I recently received a few emails requesting I write about how to have a healthy relationship – specifically a healthy marriage. Long-term, committed relationships like marriage can start out great and, over time, depending on what life throws at us, can become impaired, argumentative, and disconnected. It’s always wonderful to see marriages that have stood the test of time. Why some marriages last and others do not is usually based on many factors including the physical and emotional health of the individuals in the marriage, each one’s understanding of what commitment is, and how to work toward the common good together. Marriage is one of the most selfless acts we can participate in because it’s about prioritizing that relationship above and beyond all other relationships.

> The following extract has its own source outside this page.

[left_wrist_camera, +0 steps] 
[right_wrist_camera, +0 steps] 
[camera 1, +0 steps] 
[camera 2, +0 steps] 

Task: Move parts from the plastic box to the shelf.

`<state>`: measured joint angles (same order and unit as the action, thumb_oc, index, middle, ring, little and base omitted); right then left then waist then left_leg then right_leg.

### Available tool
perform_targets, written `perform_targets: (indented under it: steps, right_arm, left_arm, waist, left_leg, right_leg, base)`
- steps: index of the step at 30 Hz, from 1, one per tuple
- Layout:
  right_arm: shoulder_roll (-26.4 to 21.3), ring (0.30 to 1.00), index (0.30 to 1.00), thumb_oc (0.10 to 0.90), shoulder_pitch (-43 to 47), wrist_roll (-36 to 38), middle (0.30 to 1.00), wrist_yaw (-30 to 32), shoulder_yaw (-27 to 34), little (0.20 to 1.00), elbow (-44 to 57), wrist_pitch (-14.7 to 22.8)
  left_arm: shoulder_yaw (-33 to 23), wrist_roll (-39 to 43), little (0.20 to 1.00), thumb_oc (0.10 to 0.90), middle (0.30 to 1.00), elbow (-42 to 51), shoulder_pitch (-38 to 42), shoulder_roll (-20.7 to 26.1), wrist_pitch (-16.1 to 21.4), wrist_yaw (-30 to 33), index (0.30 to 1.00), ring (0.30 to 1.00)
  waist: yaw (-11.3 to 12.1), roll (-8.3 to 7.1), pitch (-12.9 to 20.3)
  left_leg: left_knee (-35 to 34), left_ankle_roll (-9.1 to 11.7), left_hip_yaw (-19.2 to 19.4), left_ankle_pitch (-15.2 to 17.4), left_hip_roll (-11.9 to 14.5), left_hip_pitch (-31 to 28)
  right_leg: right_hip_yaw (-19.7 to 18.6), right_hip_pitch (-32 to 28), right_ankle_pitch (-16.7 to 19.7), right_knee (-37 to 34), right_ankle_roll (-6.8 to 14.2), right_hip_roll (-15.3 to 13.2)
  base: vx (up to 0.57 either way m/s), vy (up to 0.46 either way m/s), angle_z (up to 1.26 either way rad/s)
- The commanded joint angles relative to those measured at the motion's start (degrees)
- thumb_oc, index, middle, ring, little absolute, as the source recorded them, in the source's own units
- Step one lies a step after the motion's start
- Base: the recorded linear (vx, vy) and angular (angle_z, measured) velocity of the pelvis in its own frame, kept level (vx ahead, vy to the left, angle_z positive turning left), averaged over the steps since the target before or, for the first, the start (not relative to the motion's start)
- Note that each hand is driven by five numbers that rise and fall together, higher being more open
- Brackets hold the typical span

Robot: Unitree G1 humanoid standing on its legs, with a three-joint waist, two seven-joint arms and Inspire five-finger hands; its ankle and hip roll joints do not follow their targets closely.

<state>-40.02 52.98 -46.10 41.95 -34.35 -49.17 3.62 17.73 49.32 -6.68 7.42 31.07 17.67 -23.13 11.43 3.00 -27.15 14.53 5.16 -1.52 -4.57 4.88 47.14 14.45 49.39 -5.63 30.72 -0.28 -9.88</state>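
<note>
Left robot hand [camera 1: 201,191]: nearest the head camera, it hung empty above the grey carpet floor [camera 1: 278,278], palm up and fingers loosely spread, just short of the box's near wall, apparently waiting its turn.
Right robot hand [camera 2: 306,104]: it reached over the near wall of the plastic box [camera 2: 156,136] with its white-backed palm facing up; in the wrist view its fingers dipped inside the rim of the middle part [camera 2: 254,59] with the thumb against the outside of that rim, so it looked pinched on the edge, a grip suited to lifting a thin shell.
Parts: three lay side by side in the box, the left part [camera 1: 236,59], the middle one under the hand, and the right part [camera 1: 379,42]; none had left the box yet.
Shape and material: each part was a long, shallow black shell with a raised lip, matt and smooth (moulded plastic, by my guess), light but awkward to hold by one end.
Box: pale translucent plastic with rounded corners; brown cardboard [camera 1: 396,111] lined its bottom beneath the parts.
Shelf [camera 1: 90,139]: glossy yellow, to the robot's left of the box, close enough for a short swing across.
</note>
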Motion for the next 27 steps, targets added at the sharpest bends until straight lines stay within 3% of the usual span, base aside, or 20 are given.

Richard Innes, who has a spiritually-based website called ACTS International, writes that, “Marriage is a commitment of one imperfect person to another imperfect person.” Yikes! We’re imperfect? He goes on to discuss his secrets of a successful marriage being based on commitment, responsibility, effective communication, and time management. Interestingly, these mirror Claudia Black, PhDs, relationship handout in her workbook Relapse Toolkit. Black is a renowned addictions therapist in Arizona. She writes that the characteristics of a healthy relationship are respect, honesty, realistic expectations, trust, autonomy, shared power, tenderness, time, commitment, and forgiveness. So we have secrets and we have characteristics, tools that regular folks like us – those imperfect types – can start putting into practice.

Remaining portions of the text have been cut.